▸ **Problem to solve**: Count the lines in the entries below that include the word "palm". Give nothing but the number.

----------------------------------------

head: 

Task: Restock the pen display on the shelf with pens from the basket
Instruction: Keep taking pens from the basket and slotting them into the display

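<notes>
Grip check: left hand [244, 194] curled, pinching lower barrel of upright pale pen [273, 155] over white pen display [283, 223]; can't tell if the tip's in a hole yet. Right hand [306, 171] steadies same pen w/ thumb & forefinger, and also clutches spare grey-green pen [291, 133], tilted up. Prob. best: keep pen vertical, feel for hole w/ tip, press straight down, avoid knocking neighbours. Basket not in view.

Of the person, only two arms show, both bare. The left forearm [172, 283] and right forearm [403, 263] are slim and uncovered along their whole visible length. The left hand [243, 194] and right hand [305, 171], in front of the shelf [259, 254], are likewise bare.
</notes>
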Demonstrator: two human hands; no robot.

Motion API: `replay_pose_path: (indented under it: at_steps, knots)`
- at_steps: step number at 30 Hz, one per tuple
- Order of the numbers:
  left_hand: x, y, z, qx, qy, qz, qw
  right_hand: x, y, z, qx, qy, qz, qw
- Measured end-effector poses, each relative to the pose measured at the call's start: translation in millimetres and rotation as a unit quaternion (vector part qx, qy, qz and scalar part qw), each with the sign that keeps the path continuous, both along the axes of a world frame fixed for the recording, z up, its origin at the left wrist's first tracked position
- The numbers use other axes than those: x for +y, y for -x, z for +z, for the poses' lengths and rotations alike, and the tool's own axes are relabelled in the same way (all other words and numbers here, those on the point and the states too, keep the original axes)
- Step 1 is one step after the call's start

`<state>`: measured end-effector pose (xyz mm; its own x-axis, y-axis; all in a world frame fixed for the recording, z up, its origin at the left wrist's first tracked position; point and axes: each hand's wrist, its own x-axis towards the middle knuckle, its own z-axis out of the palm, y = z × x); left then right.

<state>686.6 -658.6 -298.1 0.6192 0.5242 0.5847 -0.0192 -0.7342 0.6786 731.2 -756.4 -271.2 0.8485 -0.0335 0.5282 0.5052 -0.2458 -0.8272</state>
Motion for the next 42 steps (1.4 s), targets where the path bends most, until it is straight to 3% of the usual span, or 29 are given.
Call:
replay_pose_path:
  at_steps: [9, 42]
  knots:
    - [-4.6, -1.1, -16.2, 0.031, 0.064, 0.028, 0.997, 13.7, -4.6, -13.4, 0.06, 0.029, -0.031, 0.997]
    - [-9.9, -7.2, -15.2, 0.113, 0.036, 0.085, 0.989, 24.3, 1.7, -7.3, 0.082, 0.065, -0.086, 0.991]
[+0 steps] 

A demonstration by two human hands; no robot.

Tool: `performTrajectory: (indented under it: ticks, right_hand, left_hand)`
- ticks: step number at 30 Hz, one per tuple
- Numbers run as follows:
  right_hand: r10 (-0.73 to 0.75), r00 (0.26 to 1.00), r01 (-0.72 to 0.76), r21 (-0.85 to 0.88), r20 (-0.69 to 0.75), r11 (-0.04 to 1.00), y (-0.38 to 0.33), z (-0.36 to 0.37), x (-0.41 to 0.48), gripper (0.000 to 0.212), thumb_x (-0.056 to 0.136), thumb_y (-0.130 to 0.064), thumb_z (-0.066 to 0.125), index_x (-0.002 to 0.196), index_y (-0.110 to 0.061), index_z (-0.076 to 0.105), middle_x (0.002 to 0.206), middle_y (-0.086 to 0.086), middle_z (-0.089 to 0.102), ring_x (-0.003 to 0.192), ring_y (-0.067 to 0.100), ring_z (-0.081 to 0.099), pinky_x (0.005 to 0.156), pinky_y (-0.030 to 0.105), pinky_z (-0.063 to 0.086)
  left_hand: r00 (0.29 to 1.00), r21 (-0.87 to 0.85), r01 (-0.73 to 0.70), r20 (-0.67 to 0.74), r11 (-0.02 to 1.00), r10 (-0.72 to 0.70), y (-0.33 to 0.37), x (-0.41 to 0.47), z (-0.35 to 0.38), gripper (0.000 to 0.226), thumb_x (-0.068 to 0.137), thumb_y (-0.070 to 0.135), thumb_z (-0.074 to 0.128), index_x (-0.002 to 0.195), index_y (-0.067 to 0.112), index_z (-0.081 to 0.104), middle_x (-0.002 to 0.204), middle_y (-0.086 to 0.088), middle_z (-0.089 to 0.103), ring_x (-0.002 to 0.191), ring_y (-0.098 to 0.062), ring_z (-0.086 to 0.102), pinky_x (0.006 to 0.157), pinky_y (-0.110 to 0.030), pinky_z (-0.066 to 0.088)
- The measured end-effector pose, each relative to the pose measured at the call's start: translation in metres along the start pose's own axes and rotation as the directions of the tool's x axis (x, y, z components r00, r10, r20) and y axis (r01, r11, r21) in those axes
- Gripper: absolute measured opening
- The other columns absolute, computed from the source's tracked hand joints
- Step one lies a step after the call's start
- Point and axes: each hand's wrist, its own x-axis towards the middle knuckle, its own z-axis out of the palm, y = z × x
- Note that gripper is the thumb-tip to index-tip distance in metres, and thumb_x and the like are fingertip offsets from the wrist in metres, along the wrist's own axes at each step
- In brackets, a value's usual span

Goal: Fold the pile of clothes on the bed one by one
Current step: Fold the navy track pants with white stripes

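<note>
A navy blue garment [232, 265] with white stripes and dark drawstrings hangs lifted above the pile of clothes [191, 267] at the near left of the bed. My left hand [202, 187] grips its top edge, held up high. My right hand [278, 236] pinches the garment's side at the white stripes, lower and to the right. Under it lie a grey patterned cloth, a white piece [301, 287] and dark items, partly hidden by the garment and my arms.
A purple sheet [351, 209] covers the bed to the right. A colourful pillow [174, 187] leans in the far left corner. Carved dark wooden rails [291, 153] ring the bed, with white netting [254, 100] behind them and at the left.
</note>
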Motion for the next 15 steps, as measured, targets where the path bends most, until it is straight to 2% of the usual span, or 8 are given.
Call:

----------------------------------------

▸ **Answer box**: 2